The maker of the 911, Cayenne and Panamera, said Wednesday that it earned €957m in the first six months of its fiscal year ending January 31. That's well below the €5.5bn it reported the same time a year earlier.
Investors were not impressed, sending Porsche shares down nearly 1.3% to €43.21 in Frankfurt trading as the wider DAX gained nearly half a percent.
Porsche had launched an ambitious takeover of Volkswagen last year only to see it fail as Volkswagen, Europe's biggest auto maker by sales, mounted its own acquisition of Porsche.
The subsequent failure by Porsche caused it to post its first loss since 1994 after it was forced to write down options on VW shares it held.
Likewise, Porsche said it expects the fallout from the deal to cause a second annual loss, noting in its report that "forecasts are for an overall negative result of a low single-digit billion-euro figure" to be incurred.
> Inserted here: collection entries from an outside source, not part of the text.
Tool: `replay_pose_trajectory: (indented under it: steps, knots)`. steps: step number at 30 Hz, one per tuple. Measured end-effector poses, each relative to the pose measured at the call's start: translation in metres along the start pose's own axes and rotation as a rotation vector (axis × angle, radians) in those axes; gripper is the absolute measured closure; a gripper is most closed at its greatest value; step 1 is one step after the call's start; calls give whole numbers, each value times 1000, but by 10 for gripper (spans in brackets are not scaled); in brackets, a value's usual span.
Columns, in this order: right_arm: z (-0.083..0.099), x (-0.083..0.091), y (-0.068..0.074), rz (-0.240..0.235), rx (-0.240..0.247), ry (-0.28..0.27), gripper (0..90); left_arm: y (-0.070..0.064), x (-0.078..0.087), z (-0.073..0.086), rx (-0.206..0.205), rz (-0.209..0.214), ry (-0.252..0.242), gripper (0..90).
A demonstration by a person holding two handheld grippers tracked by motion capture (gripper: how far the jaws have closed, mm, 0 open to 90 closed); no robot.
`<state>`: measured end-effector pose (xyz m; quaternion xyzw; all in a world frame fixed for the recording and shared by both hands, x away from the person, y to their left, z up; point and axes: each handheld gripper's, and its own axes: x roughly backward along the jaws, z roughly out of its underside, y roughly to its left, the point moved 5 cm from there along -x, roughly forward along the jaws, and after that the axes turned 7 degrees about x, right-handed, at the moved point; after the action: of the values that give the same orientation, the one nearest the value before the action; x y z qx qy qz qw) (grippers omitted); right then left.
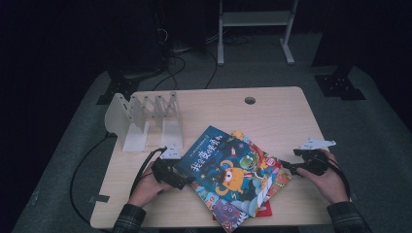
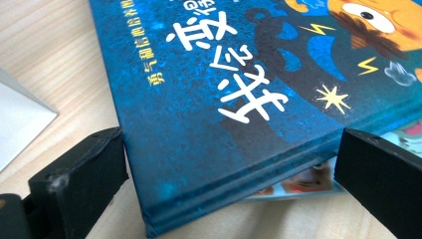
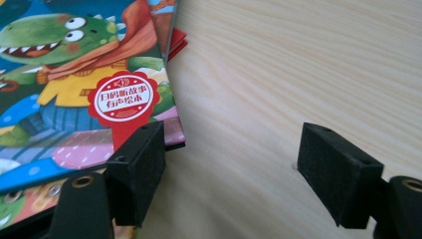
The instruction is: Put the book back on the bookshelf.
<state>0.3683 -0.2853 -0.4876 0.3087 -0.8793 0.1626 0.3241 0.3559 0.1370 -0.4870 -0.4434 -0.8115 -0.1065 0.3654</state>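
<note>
Left of the book stack (image 1: 233, 177), a white rack (image 1: 145, 119) is standing on the table (image 1: 272, 111) | left gripper (image 1: 177, 180) is straddling the blue book's (image 2: 209, 99) spine corner, jaws apart | stack is lying at the table's near edge, blue book topmost | right gripper (image 1: 291, 168) is sitting at the stack's right edge, jaws apart, one beside the dinosaur book (image 3: 74, 89).

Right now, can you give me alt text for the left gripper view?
The open left gripper straddles the spine corner of a dark blue hardcover picture book with white Chinese title lettering. It lies on another colourful book on the light wooden table.
</note>
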Motion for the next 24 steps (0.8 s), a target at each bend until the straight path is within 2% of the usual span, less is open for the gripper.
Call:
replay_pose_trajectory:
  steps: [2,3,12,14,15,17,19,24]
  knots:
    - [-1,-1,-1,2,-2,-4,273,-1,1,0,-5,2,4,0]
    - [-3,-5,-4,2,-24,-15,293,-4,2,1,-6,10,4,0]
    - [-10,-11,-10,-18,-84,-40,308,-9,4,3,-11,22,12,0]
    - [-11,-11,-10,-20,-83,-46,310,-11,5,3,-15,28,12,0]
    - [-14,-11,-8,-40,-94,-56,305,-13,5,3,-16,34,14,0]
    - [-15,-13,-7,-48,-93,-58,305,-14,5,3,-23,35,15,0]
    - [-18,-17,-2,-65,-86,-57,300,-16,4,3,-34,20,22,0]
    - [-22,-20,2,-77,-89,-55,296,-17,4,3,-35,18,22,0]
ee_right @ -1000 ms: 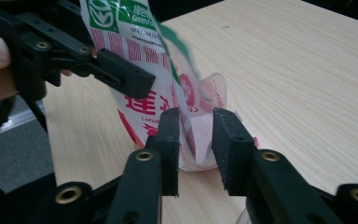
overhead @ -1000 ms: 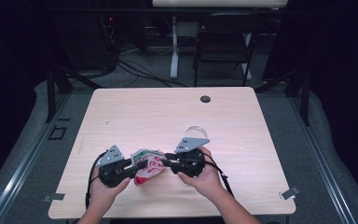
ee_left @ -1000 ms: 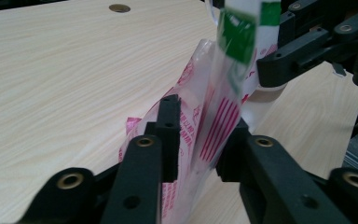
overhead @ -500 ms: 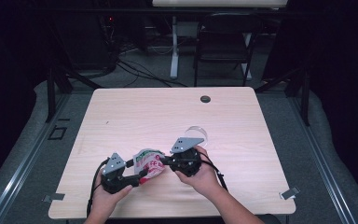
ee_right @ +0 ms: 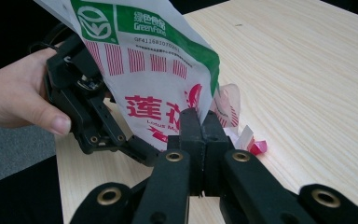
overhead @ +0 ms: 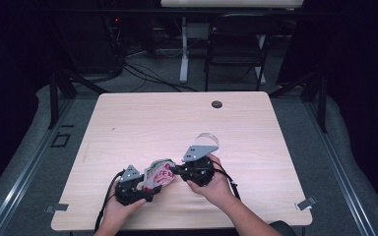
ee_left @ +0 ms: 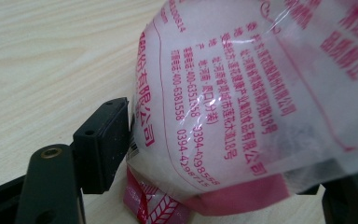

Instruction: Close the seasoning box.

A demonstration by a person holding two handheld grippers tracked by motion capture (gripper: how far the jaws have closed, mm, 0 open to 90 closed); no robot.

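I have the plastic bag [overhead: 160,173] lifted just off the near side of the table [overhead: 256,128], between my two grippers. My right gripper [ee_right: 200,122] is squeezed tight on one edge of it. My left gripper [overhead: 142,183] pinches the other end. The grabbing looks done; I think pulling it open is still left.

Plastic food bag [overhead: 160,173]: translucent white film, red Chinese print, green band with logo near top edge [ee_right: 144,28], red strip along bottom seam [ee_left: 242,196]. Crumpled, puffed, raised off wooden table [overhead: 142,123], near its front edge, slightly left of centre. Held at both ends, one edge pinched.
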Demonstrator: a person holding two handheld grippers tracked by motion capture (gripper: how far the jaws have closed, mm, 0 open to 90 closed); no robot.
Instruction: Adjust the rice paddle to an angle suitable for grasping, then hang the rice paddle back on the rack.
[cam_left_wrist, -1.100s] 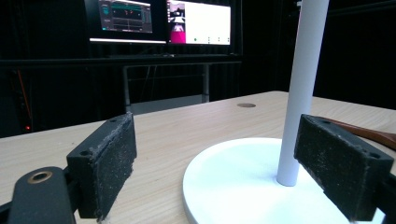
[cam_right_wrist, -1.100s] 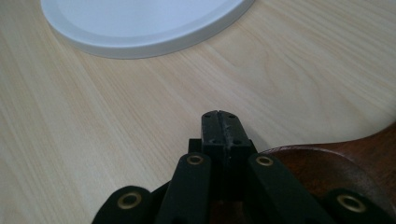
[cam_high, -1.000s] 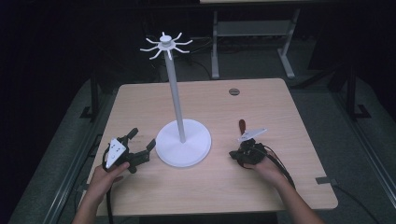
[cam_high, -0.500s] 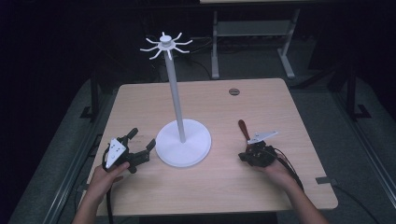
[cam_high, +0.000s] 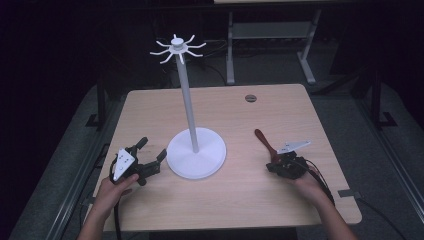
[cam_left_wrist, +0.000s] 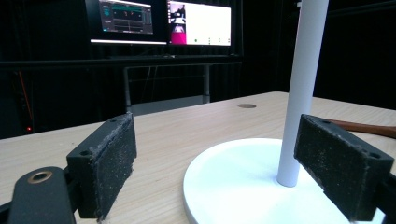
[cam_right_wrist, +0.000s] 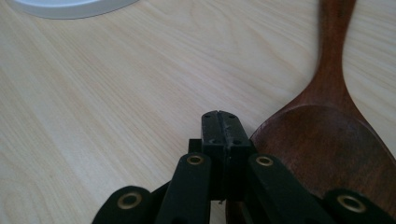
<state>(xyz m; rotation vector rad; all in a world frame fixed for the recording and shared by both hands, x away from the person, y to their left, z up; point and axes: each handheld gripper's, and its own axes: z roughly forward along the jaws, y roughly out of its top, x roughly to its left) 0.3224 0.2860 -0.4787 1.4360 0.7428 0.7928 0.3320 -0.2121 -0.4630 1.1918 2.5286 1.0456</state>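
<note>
The table (cam_high: 225, 210) carries a white stand (cam_high: 195, 159) near its centre, with a tall pole rising from a round base; a wooden spoon (cam_high: 265, 144) lies flat to the right of the base, well apart from it. The left gripper (cam_high: 150, 159), held low by the left hand (cam_high: 114, 186) at the table's near left, points toward the stand with its jaws spread wide, and in the left gripper view the base sits between the two pads (cam_left_wrist: 109, 170). The right gripper (cam_right_wrist: 219, 122), held by the right hand (cam_high: 305, 182) at the near right, rests low over the table with its jaws pressed together on nothing, the tips just beside the spoon's bowl, its handle pointing away toward the far side.
</note>
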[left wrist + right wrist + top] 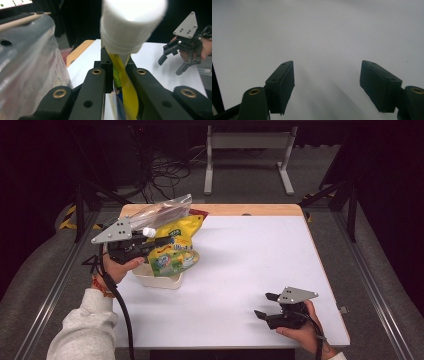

Sales of its cars were down 1.7% in the half-year, with 33 670 cars delivered.
The automaker's Cayenne, an SUV-inspired model, was its best-selling model, with 13 454 cars sold though that was a decline of 19.8% from a year earlier.
Declines were reported in all of its key markets, including North America and Europe.
The sporty and expensive 911 saw its sales drop nearly 45 percent with 7 493 of the cars sold. Its two-seat Boxster model gained 11.3% with nearly 4 400 of them sold in the six-month period.
Looking ahead, Porsche Automobil Holding, based in Stuttgart, expects sales "to pick up" as it makes more of its four-seat Panamera models available, with an eye to stabilising and "rise slightly."